Exercise instructions:
For this exercise, repeat every line of the material exactly.

○ ○ ○ ○ ○ ○ ○

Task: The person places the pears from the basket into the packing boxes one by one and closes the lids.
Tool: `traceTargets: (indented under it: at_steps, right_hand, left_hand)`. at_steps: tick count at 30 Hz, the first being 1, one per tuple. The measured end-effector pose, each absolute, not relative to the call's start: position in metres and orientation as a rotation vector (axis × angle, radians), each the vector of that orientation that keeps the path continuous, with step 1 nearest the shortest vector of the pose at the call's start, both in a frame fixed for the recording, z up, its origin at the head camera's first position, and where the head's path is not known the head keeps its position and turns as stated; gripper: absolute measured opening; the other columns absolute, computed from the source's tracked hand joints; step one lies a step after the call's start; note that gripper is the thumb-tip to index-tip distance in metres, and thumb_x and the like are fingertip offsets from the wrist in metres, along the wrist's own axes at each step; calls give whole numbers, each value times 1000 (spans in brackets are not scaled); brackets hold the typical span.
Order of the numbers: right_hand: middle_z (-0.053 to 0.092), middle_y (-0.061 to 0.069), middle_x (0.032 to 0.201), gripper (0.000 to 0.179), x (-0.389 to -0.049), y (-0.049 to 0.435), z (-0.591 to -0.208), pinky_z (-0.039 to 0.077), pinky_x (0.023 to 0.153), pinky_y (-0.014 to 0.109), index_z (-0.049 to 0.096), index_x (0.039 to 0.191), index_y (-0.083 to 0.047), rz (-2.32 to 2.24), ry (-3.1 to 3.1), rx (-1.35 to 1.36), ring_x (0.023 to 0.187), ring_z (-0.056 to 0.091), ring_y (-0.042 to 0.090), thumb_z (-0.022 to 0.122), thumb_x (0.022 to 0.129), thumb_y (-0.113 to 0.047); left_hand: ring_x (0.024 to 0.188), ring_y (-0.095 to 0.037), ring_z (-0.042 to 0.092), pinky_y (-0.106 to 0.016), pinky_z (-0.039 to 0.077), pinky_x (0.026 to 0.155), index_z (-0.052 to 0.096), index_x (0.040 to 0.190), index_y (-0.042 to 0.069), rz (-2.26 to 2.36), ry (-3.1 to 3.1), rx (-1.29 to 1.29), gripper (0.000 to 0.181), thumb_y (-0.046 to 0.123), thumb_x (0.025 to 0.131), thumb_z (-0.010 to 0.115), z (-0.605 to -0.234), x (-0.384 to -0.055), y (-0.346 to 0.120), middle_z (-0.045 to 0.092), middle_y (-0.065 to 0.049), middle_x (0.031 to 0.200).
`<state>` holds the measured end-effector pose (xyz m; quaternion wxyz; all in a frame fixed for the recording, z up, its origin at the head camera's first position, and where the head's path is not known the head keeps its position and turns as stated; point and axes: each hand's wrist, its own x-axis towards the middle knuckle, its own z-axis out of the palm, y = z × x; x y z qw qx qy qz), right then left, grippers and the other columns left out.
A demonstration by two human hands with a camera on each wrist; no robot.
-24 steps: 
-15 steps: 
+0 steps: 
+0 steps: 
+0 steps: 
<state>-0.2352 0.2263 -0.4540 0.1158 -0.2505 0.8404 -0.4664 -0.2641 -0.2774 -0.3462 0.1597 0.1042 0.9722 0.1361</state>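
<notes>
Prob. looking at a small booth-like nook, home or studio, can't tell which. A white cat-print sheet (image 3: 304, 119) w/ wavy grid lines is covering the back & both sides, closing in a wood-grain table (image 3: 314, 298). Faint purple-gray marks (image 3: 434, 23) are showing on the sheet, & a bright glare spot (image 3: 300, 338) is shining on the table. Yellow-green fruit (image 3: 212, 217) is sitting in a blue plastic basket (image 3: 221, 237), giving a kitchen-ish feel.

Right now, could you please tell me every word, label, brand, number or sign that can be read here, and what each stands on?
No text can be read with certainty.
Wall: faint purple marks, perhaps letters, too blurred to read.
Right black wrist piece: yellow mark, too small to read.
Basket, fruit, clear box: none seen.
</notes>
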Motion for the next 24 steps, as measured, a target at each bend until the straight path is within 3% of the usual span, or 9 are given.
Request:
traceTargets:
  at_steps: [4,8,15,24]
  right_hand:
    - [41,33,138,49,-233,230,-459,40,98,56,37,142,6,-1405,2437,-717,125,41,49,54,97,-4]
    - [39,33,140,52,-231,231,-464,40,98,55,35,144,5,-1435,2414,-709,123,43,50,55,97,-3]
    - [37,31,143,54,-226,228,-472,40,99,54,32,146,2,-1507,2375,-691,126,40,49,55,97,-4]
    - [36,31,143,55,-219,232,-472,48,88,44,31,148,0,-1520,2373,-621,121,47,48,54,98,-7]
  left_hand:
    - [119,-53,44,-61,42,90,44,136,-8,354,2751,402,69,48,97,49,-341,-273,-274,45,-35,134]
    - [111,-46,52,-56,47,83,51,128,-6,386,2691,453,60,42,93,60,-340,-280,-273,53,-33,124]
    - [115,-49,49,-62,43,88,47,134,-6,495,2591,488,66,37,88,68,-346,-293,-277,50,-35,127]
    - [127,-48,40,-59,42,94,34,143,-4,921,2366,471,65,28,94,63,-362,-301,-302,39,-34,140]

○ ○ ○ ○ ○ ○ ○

Output:
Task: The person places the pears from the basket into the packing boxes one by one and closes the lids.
Tool: `traceTargets: (indented under it: at_steps, right_hand, left_hand)`. at_steps: tick count at 30 Hz, the first being 1, one per tuple. The measured end-effector pose, each absolute, not relative to the call's start: position in metres and orientation as a rotation vector (axis × angle, radians), each the vector of that orientation that keeps the path continuous, with step 1 nearest the shortest vector of the pose at the call's start, both in a frame fixed for the recording, z up, its origin at the head camera's first position, and where the head's path is not known the head keeps its position and turns as stated; gripper: absolute measured opening; the other columns absolute, computed from the source's tracked hand joints; step one lies a step after the call's start; note that gripper is the thumb-tip to index-tip distance in metres, and thumb_x and the like are fingertip offsets from the wrist in metres, along the wrist's own axes at each step; calls give whole numbers, each value times 1000 (spans in brackets are not scaled); brackets hold the typical span.
Order of the numbers: right_hand: middle_z (-0.053 to 0.092), middle_y (-0.061 to 0.069), middle_x (0.032 to 0.201), gripper (0.000 to 0.179), x (-0.389 to -0.049), y (-0.049 to 0.435), z (-0.591 to -0.208), pinky_z (-0.039 to 0.077), pinky_x (0.023 to 0.153), pinky_y (-0.014 to 0.109), index_z (-0.049 to 0.096), index_x (0.039 to 0.191), index_y (-0.083 to 0.047), rz (-2.32 to 2.24), ry (-3.1 to 3.1), rx (-1.35 to 1.36), ring_x (0.023 to 0.187), ring_z (-0.056 to 0.091), ring_y (-0.042 to 0.090), thumb_z (-0.022 to 0.122), thumb_x (0.022 to 0.129), thumb_y (-0.113 to 0.047); left_hand: ring_x (0.024 to 0.188), ring_y (-0.095 to 0.037), ring_z (-0.042 to 0.092), pinky_y (-0.106 to 0.016), pinky_z (-0.039 to 0.077), pinky_x (0.026 to 0.155), index_z (-0.052 to 0.096), index_x (0.040 to 0.190), index_y (-0.042 to 0.069), rz (-2.26 to 2.36), ry (-3.1 to 3.1), rx (-1.29 to 1.29), gripper (0.000 to 0.181), thumb_y (-0.046 to 0.123), thumb_x (0.025 to 0.131), thumb_z (-0.010 to 0.115), z (-0.605 to -0.234), x (-0.384 to -0.055), y (-0.346 to 0.120), middle_z (-0.045 to 0.092), middle_y (-0.065 to 0.049), middle_x (0.031 to 0.200).
`<state>` holds the measured end-effector pose (xyz m; quaternion wxyz; all in a frame fixed for the recording, z up, its origin at the head camera's first position, and where the head's path is not known the head keeps its position and turns as stated; point and axes: each hand's wrist, its own x-axis towards the middle knuckle, its own z-axis out of the palm, y = z × x; x y z qw qx qy qz), right then left, grippers and the other columns left out.
A demonstration by two human hands with a camera on each wrist; no robot.
-24 steps: 
-15 steps: 
+0 steps: 
+0 steps: 
+0 steps: 
<state>-0.2352 0.2263 -0.4540 0.1158 -0.2505 0.8404 -0.4664 -0.2641 -0.2774 -0.3462 0.1597 0.1042 0.9722 0.1361</state>
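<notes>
Prob. looking at a small booth-like nook, home or studio, can't tell which. A white cat-print sheet (image 3: 304, 119) w/ wavy grid lines is covering the back & both sides, closing in a wood-grain table (image 3: 314, 298). Faint purple-gray marks (image 3: 434, 23) are showing on the sheet, & a bright glare spot (image 3: 300, 338) is shining on the table. Yellow-green fruit (image 3: 212, 217) is sitting in a blue plastic basket (image 3: 221, 237), giving a kitchen-ish feel.

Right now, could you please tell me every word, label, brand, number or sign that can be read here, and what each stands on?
No text can be read with certainty.
Wall: faint purple marks, perhaps letters, too blurred to read.
Right black wrist piece: yellow mark, too small to read.
Basket, fruit, clear box: none seen.
</notes>
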Motion for the next 24 steps, as measured, a target at each bend until the straight path is within 3% of the usual span, or 9 are given.
Request:
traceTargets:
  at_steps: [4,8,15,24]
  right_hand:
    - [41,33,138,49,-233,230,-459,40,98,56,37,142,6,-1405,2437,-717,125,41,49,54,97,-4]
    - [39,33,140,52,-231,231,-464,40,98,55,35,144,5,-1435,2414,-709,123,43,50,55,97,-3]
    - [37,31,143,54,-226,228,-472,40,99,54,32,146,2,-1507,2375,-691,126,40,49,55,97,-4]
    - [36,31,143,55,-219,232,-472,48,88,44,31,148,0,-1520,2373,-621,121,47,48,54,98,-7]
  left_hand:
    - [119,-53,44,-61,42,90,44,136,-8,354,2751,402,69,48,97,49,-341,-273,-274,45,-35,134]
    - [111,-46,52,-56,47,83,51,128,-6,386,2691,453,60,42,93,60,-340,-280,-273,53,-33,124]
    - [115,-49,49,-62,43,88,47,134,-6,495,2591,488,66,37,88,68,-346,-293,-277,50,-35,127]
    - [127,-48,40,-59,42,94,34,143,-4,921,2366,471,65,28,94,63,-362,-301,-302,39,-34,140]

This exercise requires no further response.